WHAT TO DO:
Without the images, repeat every line of the listing exactly.

DATA SHOWN:
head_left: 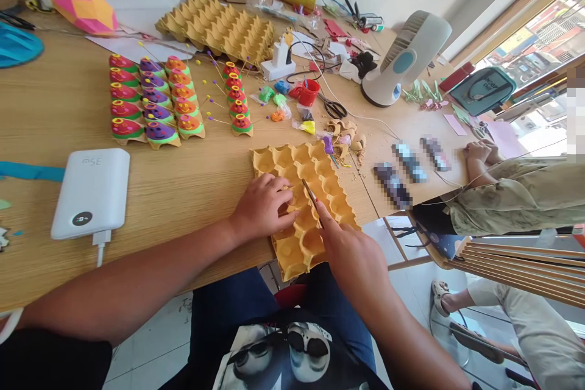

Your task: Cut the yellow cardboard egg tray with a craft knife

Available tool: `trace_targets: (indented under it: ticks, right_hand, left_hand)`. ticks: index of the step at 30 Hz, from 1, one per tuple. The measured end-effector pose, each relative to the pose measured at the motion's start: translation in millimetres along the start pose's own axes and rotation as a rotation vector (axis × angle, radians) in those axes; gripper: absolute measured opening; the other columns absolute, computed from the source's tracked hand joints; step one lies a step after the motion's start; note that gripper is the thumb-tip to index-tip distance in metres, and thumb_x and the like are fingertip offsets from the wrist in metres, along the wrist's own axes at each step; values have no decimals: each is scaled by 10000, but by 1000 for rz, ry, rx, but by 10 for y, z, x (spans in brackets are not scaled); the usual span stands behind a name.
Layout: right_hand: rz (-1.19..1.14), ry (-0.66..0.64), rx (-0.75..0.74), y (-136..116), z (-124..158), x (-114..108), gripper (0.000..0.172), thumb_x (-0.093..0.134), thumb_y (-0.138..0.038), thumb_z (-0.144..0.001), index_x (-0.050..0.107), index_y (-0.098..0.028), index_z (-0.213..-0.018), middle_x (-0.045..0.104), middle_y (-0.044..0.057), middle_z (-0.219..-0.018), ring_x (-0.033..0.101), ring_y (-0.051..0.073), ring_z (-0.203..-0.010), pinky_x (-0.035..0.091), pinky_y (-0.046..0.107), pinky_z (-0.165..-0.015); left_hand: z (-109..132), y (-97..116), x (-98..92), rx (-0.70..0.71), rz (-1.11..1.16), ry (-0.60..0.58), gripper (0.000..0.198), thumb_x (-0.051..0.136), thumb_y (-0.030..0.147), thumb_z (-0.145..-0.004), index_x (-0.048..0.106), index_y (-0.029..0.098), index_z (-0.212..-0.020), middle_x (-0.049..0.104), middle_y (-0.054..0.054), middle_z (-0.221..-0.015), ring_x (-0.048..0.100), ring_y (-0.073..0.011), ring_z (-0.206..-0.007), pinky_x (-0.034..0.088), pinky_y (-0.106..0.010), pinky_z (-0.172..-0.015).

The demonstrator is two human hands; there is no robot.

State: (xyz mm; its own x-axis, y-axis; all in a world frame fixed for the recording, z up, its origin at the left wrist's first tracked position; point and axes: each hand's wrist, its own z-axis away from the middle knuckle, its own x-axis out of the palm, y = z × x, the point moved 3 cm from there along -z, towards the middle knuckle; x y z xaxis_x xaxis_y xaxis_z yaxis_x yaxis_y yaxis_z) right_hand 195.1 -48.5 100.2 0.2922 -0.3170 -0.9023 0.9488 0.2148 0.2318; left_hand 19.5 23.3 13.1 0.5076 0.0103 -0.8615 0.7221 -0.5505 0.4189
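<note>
A yellow-brown egg tray [292, 250] lies at the table's front edge, its near end sticking out over the edge. My left hand [265, 204] rests on the tray's left side, fingers apart and bent over the cups. In my right hand [350, 250] is a thin dark-bladed cutting tool [309, 190], its index finger stretched along it. The blade lies over the middle of the tray, pointing away from me; whether it cuts into the card cannot be made out.
Painted egg-carton pieces [158, 106] stand at the back left, near a second egg tray [219, 27]. A white power bank [94, 192] lies left. Black scissors [335, 108], a red cup [308, 92] and a fan [404, 58] stand beyond. Another person's hands [479, 152] rest at right.
</note>
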Motion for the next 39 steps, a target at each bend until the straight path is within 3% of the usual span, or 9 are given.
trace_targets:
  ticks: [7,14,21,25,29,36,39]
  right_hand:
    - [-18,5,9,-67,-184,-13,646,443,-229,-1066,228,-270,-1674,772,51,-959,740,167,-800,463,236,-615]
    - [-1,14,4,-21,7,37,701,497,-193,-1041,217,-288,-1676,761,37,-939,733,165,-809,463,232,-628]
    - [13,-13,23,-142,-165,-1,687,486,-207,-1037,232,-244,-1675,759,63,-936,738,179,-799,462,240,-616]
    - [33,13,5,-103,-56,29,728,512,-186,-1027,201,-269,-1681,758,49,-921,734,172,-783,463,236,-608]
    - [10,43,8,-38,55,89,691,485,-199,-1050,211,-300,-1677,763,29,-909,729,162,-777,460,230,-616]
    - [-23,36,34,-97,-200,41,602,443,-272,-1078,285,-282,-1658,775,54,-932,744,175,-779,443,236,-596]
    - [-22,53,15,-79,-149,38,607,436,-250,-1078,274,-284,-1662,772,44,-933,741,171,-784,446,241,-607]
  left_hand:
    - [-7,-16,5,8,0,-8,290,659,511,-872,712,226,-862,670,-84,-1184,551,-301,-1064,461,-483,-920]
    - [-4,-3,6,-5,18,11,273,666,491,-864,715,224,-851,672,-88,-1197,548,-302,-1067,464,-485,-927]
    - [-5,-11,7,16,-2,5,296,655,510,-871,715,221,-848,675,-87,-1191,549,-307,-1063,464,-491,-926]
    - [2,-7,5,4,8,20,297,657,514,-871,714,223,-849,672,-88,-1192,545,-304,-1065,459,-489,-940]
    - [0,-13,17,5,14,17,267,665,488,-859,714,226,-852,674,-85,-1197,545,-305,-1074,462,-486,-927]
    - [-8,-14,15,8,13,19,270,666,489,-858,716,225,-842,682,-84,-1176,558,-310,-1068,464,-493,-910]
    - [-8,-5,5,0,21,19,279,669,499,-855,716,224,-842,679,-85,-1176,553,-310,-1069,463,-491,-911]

TASK OUTPUT:
head_left: 

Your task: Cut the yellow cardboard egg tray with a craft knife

Available tool: `trace_targets: (indented under it: ticks, right_hand, left_hand)`. ticks: index of the step at 30 Hz, from 1, one per tuple. The measured end-effector pose, each relative to the pose measured at the motion's start: translation in millimetres along the start pose's own axes and rotation as a rotation vector (axis × angle, radians) in those axes; gripper: absolute measured opening; the other columns absolute, computed from the source's tracked hand joints; step one lies a step after the motion's start; note that gripper is the thumb-tip to index-tip distance in metres, and thumb_x and the like are fingertip offsets from the wrist in metres, along the wrist's own axes at each step; values have no decimals: each is scaled by 10000, but by 1000 for rz, ry, rx, but by 10 for y, z, x (spans in brackets are not scaled); the usual span stands behind a name.
Layout: right_hand: rz (-1.19..1.14), ry (-0.66..0.64), rx (-0.75..0.74), y (-136..116), z (-124..158), x (-114..108), gripper (0.000..0.172), thumb_x (-0.093..0.134), thumb_y (-0.138..0.038), thumb_z (-0.144..0.001), index_x (-0.050..0.107), index_y (-0.098..0.028), index_z (-0.213..-0.018), middle_x (-0.045..0.104), middle_y (-0.044..0.057), middle_z (-0.219..-0.018), ring_x (-0.033..0.101), ring_y (-0.051..0.073), ring_z (-0.203..-0.010), pinky_x (-0.035..0.091), pinky_y (-0.046..0.107), pinky_z (-0.165..-0.015); left_hand: z (-109..132), y (-97..116), x (-98..92), rx (-0.70..0.71), rz (-1.11..1.16), ry (-0.60..0.58), gripper (0.000..0.198), thumb_x (-0.051..0.136), thumb_y (-0.030..0.147), thumb_z (-0.145..-0.004), index_x (-0.048..0.106), index_y (-0.029..0.098), index_z (-0.212..-0.020), middle_x (-0.049..0.104), middle_y (-0.054..0.054), middle_z (-0.221..-0.015), ring_x (-0.048..0.100), ring_y (-0.073..0.011), ring_z (-0.206..-0.007), pinky_x (-0.034..0.088), pinky_y (-0.106..0.010), pinky_z (-0.172..-0.015).

The demonstrator is two human hands; there is no robot.

State: (xyz mm; its own x-axis, y-axis; all in a world frame fixed for the recording, z up, its origin at the left wrist's first tracked position; point and axes: each hand's wrist, its own z-axis away from the middle knuckle, its own x-axis out of the palm, y = z × x, the point moved 3 cm from there along -z, towards the middle knuckle; x y z xaxis_x xaxis_y xaxis_z yaxis_x yaxis_y yaxis_z) right_hand 195.1 -48.5 100.2 0.2922 -0.3170 -0.9023 0.9488 0.2148 0.2318; left_hand 19.5 23.3 13.1 0.5076 0.0103 -0.8615 0.7221 -0.5505 0.4189
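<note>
A yellow-brown egg tray [292, 250] lies at the table's front edge, its near end sticking out over the edge. My left hand [265, 204] rests on the tray's left side, fingers apart and bent over the cups. In my right hand [350, 250] is a thin dark-bladed cutting tool [309, 190], its index finger stretched along it. The blade lies over the middle of the tray, pointing away from me; whether it cuts into the card cannot be made out.
Painted egg-carton pieces [158, 106] stand at the back left, near a second egg tray [219, 27]. A white power bank [94, 192] lies left. Black scissors [335, 108], a red cup [308, 92] and a fan [404, 58] stand beyond. Another person's hands [479, 152] rest at right.
</note>
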Motion for the next 39 steps, a target at each bend until the straight path is within 3% of the usual span, or 9 are given.
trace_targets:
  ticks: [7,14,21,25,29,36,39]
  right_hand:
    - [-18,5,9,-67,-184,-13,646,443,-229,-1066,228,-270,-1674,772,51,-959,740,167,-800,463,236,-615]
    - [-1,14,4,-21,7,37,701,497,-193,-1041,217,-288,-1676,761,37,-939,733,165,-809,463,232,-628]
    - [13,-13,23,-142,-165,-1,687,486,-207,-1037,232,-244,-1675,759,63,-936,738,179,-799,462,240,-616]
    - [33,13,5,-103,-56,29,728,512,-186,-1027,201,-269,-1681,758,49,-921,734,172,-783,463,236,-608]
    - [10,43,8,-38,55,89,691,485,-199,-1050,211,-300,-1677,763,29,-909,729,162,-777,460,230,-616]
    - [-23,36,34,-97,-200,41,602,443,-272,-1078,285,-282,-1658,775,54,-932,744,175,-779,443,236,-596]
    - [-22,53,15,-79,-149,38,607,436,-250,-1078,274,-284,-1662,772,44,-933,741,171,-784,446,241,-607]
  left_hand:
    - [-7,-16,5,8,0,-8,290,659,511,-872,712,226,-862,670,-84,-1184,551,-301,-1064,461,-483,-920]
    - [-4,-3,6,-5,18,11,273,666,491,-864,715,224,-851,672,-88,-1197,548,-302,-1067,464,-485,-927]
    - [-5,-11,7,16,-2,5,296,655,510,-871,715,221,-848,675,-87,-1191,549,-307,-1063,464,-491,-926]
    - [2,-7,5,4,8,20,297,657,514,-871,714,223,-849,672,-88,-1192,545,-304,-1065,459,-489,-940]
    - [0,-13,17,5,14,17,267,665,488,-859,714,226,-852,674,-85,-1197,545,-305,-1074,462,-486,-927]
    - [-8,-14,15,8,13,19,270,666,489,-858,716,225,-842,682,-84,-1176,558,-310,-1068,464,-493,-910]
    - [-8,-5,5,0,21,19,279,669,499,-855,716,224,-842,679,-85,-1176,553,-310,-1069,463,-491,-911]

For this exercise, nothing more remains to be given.